▶ **ABOUT THIS TASK**
Beginning with the line below that contains "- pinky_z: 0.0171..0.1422" and ending with the line that contains "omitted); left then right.", copy every line exactly. Copy nothing else.

▶ **RECORDS TO USE**
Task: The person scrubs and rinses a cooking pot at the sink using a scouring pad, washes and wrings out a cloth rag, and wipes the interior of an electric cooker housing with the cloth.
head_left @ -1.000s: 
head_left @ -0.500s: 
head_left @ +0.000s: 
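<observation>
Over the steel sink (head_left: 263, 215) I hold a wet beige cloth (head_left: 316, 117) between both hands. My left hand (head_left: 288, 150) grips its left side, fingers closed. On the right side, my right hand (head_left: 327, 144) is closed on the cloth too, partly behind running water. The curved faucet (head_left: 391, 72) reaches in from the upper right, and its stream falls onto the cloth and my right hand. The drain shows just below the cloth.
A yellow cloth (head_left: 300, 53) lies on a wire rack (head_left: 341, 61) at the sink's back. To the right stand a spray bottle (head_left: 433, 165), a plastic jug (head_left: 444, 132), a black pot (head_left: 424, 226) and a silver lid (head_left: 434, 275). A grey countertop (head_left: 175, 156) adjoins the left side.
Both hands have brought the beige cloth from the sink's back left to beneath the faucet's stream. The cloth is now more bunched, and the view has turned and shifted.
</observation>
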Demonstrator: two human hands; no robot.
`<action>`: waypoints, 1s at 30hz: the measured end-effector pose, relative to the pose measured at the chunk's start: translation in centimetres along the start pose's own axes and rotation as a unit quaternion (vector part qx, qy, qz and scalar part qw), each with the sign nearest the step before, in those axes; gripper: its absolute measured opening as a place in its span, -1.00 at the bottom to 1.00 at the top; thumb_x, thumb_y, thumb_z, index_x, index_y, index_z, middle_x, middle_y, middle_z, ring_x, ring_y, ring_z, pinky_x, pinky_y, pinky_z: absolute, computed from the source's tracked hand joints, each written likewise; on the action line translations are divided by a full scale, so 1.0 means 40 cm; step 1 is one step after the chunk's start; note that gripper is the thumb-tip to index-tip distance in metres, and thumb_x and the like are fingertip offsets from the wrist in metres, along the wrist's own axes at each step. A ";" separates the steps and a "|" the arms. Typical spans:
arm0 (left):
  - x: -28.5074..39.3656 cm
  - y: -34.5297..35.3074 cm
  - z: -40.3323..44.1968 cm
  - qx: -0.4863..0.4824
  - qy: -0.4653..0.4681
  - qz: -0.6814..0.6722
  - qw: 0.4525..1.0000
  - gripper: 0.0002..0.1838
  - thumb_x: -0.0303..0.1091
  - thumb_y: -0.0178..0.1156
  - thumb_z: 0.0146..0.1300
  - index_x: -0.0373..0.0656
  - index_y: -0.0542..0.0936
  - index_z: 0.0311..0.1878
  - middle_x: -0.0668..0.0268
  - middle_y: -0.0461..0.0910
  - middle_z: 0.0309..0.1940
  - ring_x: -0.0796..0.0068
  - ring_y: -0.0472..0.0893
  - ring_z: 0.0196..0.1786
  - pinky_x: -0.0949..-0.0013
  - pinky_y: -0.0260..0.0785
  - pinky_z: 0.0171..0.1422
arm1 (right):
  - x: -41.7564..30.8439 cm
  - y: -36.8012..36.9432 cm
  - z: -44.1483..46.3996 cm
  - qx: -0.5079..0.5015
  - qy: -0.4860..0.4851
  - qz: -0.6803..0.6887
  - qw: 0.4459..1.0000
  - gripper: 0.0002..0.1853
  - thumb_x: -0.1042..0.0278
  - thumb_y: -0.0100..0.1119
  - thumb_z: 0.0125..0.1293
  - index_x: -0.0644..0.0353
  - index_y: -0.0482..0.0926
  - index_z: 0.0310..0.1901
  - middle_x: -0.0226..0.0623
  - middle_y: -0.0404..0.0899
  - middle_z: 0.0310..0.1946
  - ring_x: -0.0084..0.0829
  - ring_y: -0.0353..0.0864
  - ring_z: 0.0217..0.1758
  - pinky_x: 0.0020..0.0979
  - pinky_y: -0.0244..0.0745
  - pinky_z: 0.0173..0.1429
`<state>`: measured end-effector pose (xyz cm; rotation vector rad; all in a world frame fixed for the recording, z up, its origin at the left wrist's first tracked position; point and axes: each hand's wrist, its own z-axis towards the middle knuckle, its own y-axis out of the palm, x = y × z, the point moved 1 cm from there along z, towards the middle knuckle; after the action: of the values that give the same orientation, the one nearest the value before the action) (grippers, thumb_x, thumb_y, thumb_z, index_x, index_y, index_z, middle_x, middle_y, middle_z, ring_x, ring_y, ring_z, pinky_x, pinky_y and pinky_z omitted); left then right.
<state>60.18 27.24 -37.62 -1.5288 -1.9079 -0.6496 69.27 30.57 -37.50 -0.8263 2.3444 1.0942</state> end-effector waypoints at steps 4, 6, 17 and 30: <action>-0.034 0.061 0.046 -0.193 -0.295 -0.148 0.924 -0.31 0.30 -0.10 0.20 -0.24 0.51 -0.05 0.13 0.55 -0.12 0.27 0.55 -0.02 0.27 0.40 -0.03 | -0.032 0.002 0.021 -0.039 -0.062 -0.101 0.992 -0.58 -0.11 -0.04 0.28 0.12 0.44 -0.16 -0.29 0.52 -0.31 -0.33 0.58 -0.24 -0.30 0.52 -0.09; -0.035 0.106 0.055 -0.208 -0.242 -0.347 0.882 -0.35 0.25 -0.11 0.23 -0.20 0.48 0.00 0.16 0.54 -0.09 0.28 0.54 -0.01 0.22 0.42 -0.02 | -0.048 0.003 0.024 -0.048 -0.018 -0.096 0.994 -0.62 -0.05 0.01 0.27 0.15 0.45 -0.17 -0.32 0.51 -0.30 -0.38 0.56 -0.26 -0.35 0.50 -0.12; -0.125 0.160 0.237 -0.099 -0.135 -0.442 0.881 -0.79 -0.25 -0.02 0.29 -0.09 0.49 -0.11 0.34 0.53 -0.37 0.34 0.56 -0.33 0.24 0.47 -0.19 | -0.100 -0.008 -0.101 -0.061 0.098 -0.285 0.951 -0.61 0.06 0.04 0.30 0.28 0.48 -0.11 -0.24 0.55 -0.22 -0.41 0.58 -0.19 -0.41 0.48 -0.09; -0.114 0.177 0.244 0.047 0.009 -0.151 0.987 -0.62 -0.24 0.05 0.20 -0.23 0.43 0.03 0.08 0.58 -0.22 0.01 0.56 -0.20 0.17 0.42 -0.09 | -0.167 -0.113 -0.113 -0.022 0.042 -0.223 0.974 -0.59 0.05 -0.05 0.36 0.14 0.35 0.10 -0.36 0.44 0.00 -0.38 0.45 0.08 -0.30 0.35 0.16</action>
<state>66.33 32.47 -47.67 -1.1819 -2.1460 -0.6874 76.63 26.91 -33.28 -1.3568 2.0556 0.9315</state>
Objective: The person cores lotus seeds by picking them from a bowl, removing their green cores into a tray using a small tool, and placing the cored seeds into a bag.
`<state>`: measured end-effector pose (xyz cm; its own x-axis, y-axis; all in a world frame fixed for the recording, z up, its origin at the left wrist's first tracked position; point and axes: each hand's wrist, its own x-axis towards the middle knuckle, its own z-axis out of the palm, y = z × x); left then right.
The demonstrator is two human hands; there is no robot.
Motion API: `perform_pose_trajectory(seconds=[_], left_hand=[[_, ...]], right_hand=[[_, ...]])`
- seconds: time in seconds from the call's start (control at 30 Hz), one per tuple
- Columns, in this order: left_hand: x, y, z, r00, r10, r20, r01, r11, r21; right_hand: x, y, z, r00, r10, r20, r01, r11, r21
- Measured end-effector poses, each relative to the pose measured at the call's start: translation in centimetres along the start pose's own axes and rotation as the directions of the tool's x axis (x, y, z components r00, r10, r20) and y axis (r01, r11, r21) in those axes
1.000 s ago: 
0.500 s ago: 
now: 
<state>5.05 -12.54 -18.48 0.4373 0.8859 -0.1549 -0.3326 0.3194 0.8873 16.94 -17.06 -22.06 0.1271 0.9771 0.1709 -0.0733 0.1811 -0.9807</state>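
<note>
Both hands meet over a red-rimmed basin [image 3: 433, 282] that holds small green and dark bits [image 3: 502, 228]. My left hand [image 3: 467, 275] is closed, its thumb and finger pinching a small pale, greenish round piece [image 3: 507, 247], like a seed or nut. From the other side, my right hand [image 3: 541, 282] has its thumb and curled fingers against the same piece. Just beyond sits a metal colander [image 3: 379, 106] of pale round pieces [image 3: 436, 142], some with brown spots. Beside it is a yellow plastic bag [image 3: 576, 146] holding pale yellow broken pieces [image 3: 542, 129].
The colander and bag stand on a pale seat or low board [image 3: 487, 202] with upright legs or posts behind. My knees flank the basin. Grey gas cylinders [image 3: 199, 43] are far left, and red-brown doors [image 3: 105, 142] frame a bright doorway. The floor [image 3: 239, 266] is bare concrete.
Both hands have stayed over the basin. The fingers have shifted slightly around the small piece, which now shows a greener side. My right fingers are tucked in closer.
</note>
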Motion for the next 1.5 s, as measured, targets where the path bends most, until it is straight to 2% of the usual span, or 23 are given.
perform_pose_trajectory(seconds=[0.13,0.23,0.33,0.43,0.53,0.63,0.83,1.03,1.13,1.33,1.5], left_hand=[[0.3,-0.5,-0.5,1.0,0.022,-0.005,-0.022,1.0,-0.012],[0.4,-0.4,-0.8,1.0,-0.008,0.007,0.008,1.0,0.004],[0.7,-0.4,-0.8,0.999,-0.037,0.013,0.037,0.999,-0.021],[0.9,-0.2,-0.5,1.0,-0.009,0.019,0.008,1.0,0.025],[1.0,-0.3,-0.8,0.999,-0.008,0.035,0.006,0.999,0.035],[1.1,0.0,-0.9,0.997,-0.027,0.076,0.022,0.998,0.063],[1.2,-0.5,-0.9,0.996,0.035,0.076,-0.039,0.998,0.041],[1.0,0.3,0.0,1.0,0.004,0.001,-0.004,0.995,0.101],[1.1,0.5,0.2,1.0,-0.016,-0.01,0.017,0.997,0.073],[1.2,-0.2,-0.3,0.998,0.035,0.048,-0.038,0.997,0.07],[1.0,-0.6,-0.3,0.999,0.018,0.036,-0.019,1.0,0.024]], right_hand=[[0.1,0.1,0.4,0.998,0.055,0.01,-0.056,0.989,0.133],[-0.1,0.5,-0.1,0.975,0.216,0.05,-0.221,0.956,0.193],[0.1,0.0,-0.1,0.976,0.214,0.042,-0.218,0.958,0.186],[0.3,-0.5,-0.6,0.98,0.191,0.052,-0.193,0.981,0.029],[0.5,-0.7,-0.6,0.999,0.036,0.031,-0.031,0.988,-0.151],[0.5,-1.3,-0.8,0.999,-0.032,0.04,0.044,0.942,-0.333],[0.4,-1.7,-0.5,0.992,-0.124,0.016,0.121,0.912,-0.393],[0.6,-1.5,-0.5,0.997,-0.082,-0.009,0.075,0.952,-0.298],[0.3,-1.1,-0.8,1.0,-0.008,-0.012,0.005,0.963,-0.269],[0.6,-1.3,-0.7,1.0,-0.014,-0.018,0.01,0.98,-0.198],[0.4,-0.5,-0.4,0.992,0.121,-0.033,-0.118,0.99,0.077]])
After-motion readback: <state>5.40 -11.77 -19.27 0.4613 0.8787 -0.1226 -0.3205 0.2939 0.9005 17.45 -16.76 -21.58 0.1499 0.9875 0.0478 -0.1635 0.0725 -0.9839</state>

▶ **TASK RESPONSE**
  - pinky_z: 0.0171..0.1422
arm1 (right):
  - x: -41.7564..30.8439 cm
  - y: -36.8012..36.9432 cm
  - z: -44.1483..46.3996 cm
  - qx: -0.5079..0.5015
  - qy: -0.4860..0.4851
  - qz: -0.6803..0.6887
  - qw: 0.4459..1.0000
  - gripper: 0.0002..0.1853
  - thumb_x: -0.1042..0.0278
  - thumb_y: -0.0100..0.1119
  - thumb_z: 0.0125..0.1293
  - index_x: -0.0644..0.0353
  - index_y: -0.0482..0.0926
  - index_z: 0.0310..0.1901
  - middle_x: -0.0226..0.0623
  - middle_y: -0.0404..0.0899
  - middle_z: 0.0310..0.1946
  - ring_x: -0.0084..0.0829
  - ring_y: -0.0353..0.0864
  - ring_z: 0.0217..0.1758
  - pinky_x: 0.0020..0.0979
  - pinky_y: -0.0244..0.0745
  - pinky_z: 0.0173..0.1429
`<state>`: measured end-effector pose (xyz cm; rotation vector rad; all in a world frame fixed for the recording, z up, its origin at the left wrist's first tracked position; point and axes: each hand's wrist, its own z-axis towards the middle knuckle, its own y-axis out of the palm, x = y × z, the point moved 1 cm from there along z, towards the middle knuckle; after the action: of the values that give the same orientation, the one nearest the value before the action) (grippers, thumb_x, thumb_y, thumb_z, index_x, index_y, index_z, middle_x, middle_y, middle_z, ring_x, ring_y, ring_z, pinky_x, pinky_y and pinky_z omitted); left then right.

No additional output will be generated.